SPPs can be excited by both electrons and photons. Excitation by electrons is created by firing electrons into the bulk of a metal. As the electrons scatter, energy is transferred into the bulk plasma. The component of the scattering vector parallel to the surface results in the formation of a surface plasmon polariton.[6]

If a free-space photon comes from air towards a smooth metal surface, it cannot excite an SPP at the metal-air interface. The reason is that if the photon and SPP have the same frequency, then they necessarily have different in-plane wavevectors. This incompatibility is analogous to the lack of transmission that occurs during total internal reflection. Analogously, an SPP on a smooth metal surface cannot lose energy to radiation into the dielectric (if the dielectric is uniform).

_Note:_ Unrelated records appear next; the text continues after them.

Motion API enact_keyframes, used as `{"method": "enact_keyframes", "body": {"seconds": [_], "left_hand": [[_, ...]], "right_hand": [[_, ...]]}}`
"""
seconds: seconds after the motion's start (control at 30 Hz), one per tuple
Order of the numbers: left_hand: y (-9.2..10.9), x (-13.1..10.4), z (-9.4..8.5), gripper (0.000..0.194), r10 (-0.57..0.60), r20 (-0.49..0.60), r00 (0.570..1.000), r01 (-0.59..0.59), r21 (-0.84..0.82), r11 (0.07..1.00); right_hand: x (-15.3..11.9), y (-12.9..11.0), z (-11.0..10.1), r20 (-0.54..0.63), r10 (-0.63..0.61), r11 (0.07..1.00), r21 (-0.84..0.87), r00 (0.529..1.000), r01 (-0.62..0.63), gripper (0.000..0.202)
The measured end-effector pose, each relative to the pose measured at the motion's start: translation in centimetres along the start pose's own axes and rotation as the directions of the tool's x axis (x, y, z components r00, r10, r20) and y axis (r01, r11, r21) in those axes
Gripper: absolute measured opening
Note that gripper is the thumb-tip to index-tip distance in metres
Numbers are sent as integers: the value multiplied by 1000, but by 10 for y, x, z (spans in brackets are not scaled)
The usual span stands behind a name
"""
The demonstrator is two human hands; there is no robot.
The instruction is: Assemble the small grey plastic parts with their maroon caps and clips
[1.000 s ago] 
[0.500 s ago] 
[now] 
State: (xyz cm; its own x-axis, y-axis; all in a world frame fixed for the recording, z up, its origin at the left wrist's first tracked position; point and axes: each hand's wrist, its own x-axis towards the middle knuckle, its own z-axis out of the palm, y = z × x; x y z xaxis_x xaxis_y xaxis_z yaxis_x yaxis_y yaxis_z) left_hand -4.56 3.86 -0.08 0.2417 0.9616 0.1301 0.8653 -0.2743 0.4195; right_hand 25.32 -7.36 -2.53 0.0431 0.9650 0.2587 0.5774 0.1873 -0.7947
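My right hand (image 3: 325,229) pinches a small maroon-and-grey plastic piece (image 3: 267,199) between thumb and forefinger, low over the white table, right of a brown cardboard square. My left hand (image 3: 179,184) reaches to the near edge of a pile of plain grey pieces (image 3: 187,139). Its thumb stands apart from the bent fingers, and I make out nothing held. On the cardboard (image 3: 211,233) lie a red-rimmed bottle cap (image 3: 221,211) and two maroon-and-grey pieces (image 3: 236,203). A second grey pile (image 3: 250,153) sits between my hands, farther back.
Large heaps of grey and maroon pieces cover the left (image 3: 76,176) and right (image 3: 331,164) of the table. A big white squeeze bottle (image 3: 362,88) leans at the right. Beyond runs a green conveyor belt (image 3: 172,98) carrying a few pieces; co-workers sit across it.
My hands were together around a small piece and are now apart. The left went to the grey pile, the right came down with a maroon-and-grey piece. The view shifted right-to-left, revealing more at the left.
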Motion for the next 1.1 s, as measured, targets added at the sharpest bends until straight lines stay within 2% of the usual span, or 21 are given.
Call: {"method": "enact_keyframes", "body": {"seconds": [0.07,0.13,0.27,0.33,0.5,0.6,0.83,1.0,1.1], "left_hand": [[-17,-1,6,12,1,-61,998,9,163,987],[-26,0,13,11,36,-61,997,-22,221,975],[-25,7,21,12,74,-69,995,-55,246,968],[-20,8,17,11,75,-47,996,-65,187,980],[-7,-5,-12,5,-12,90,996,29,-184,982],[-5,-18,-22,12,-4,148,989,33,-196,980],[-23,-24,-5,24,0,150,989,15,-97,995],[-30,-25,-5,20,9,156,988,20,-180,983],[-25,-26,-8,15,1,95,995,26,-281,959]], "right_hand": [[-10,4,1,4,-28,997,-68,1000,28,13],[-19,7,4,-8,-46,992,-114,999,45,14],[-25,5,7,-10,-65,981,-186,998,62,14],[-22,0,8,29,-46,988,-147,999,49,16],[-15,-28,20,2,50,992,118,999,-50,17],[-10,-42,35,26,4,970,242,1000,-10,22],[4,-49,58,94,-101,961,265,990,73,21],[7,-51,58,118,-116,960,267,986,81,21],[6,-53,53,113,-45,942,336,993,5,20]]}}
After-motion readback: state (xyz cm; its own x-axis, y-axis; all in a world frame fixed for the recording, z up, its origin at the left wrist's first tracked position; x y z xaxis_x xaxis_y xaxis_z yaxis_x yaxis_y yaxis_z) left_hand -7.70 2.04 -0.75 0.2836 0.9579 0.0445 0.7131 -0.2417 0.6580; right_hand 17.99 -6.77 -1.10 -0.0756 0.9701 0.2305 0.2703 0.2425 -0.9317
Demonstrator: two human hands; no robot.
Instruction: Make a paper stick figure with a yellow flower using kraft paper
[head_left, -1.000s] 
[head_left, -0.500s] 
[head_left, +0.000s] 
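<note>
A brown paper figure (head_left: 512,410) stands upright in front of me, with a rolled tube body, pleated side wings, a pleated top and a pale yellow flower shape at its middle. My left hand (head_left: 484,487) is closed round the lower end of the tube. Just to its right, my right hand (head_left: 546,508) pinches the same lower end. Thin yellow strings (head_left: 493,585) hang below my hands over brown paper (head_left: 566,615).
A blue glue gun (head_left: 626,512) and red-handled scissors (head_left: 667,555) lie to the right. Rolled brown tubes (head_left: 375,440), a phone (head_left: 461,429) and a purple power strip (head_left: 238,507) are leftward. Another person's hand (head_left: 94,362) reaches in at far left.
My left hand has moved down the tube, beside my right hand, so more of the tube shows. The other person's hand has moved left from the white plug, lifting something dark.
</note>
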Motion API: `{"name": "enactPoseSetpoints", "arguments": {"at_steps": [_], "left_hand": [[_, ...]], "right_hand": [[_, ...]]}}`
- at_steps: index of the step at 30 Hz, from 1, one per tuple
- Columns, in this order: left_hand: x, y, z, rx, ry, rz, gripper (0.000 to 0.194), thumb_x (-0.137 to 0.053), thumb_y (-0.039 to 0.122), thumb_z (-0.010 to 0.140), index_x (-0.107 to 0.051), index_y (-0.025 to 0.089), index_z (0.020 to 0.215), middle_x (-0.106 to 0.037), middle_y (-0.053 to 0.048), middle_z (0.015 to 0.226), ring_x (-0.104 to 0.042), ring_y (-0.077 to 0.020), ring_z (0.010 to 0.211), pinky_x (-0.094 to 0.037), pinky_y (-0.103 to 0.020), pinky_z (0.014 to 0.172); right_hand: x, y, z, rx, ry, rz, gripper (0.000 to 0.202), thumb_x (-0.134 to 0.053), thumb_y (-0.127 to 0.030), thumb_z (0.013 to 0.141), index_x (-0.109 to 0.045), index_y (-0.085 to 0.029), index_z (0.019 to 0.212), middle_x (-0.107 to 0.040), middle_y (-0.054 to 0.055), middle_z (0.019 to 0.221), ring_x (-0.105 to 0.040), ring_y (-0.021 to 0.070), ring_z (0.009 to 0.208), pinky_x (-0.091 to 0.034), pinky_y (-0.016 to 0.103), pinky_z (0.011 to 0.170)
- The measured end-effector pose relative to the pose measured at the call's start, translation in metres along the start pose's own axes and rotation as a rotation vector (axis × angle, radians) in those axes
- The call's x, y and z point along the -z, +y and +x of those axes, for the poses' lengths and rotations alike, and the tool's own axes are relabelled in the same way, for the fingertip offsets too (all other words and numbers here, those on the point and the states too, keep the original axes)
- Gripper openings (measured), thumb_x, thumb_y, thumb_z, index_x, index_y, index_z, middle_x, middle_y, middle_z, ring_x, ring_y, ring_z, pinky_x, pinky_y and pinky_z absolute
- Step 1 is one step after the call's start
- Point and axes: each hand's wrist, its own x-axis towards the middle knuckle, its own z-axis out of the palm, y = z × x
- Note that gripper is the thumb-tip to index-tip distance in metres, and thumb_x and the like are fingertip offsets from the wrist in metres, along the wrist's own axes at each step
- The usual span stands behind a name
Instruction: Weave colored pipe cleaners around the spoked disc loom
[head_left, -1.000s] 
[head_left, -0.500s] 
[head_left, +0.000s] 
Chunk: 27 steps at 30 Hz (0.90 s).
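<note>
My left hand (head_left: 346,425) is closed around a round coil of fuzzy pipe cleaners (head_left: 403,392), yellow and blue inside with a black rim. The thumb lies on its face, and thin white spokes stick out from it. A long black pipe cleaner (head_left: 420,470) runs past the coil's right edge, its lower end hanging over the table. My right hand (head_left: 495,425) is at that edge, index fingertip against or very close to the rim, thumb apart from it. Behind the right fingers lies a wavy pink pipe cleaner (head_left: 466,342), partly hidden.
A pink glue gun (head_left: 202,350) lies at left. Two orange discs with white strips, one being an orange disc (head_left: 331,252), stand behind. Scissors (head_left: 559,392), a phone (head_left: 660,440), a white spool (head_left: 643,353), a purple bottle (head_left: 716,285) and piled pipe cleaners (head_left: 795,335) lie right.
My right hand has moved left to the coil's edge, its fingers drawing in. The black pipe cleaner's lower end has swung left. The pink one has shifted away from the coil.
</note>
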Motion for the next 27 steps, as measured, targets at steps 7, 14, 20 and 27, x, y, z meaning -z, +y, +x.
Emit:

Nevertheless, coupling of photons into SPPs can be achieved using a coupling medium such as a prism or grating to match the photon and surface plasmon wave vectors. A prism can be positioned against a thin metal film in the Kretschmann configuration or very close to a metal surface in the Otto configuration (Figure 1). A grating coupler matches the wave vectors by increasing the parallel wave vector component by an amount related to the grating period (Figure 2). This method, while less frequently utilized, is critical to the theoretical understanding of the effect of surface roughness. Moreover, simple isolated surface defects such as a groove, a slit or a corrugation on an otherwise planar surface provides a mechanism by which free-space radiation and SPs can exchange energy and hence couple.

Dispersion relation

Figure 3: Coordinate system for 2 material interface

The electric field of a propagating electromagnetic wave can be expressed

E= E_{0}\exp[i(k_{x} x + k_{z} z -\omega t)]\,

where k is the wave number and ω is the frequency of the wave. By solving Maxwell's equations for the electromagnetic wave at an interface between two materials with relative dielectric functions ε1 and ε2 (see figure 3) with the appropriate continuity relation the boundary conditions are[7][8]

\frac{k_{z1}}{\varepsilon_1} + \frac{k_{z2}}{\varepsilon_2} = 0

and

k_{x}^2+k_{zi}^2=\varepsilon_i \left(\frac{\omega}{c}\right)^2 \qquad i=1,2

where c is the speed of light in a vacuum, and kx is same for both media at the interface for a surface wave. Solving these two equations, the dispersion relation for a wave propagating on the surface is

k_{x}=\frac{\omega}{c} \left(\frac{\varepsilon_1\varepsilon_2}{ \varepsilon_1+\varepsilon_2}\right)^{1/2}.
Figure 4: Dispersion curve for surface plasmon polaritons. At low k, the surface plasmon curve (red) approaches the photon curve (blue)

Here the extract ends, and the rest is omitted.